As part of their training programme all new referees have to complete six games during their assessment block – one association has an agreement in place whereby they receive these six games free of charge and then begin to pay a match fee for the remainder of the season.
Finding new coaches
Much like above, if associations are looking for new coaching staff to help run teams why not approach a local secondary school, college or university? Generally, students with an interest in sport (or on sports courses) should be looking to gain practical experience with teams. Representative football offers a great opportunity to work with a high calibre of player and build up their CV for the future.
As talented players progress through the representative programme in their local area, why not ask them to stay involved or give something back to future generations? In a number of cases former players, who now play professionally, have been kind enough to sponsor or purchase kits for District teams. Alternatively, why not celebrate those who have been successful? In Birmingham they now have the ‘Daniel Sturridge cup’, paying homage to a former schoolboy turned England International!
Buying in bulk
Whether booking pitches, hiring coaches, buying drinks and snacks or ordering kit make sure you buy in bulk. Most cash and carry shops will allow you to gain a membership either as an educational organisation or a charity. This can save you significant costs across the course of a season and also allows you to potentially make a small profit on any items you may sell on/charge for.

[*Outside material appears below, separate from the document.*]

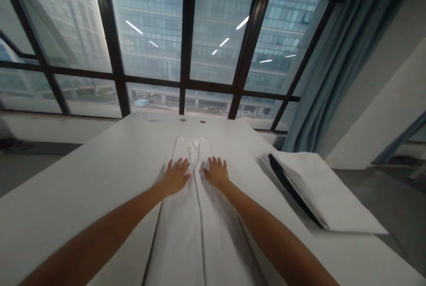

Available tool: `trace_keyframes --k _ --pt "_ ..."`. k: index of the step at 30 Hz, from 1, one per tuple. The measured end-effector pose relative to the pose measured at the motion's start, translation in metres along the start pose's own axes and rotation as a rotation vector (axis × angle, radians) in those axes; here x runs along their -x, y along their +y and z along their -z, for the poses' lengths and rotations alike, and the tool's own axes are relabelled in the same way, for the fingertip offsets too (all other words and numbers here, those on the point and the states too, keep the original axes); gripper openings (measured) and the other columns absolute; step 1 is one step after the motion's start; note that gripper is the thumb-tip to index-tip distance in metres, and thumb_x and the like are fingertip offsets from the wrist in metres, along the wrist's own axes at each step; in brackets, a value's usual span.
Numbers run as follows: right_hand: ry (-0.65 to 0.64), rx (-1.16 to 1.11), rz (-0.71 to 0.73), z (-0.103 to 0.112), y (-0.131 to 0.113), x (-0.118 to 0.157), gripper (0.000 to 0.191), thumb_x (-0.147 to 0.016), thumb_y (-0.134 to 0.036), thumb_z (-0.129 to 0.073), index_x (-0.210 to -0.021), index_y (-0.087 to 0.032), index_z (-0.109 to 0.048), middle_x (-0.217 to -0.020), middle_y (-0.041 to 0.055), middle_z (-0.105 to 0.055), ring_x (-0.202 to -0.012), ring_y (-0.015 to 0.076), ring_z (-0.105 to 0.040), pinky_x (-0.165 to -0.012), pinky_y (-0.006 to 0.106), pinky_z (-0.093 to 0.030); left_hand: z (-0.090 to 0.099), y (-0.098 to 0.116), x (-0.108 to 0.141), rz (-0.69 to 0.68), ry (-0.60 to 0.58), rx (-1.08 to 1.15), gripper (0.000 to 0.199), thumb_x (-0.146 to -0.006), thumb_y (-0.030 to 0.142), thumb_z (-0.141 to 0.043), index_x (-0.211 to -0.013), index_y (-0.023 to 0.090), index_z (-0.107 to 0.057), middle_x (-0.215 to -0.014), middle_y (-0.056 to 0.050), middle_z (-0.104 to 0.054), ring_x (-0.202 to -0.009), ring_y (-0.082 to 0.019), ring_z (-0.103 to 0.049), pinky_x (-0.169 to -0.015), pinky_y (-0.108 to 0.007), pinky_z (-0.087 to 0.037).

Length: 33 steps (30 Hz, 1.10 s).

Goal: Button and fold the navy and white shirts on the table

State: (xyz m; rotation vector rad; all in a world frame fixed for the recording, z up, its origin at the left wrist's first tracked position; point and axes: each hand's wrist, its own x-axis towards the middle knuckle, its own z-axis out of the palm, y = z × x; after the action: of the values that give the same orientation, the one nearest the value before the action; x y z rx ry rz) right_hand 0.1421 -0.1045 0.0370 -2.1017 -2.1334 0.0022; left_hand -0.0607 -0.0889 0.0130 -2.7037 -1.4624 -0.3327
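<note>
A long white garment (pixel 186 232) lies lengthwise on the white table in front of me, its two sides meeting along a seam-like line down the middle. At its far end the cloth narrows to two rounded edges with a small crumpled part between them. My left hand (pixel 176 176) rests flat on the left side near that far end, fingers spread. On the right side, at about the same height, my right hand (pixel 216 172) lies palm down with its fingers apart. Neither hand grips the cloth. The garment's near end runs out of view.
On the right edge of the table (pixel 109 161) lies a folded white cloth or bag (pixel 326 188) with a dark inner side. Thin papers (pixel 153 116) lie at the far left end, near two round holes. Beyond stand dark-framed windows and a blue curtain (pixel 333 68).
</note>
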Motion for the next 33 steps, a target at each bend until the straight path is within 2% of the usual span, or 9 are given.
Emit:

Local arrangements can also help here – in one county for instance they pay a set fee to a coach company for all their travel for two seasons, this helps the association when budgeting for the future and also means the coach company will pay for any additional trips the teams need above the original number agreed upon.
Multi-sport club offer
A number of Associations now offer more than just schools’ football - working closely with (or through) School Sports Partnerships they offer a wide range of sporting activities, providing a full calendar of activity for their member schools. This allows Associations to have more engagement with local schools, build up relationships and also ensure blanket coverage and a standardised format. Operating in this way may also mean you can leverage additional funding, sponsorship opportunities or partnerships with organisations such as the LEA or Borough Council.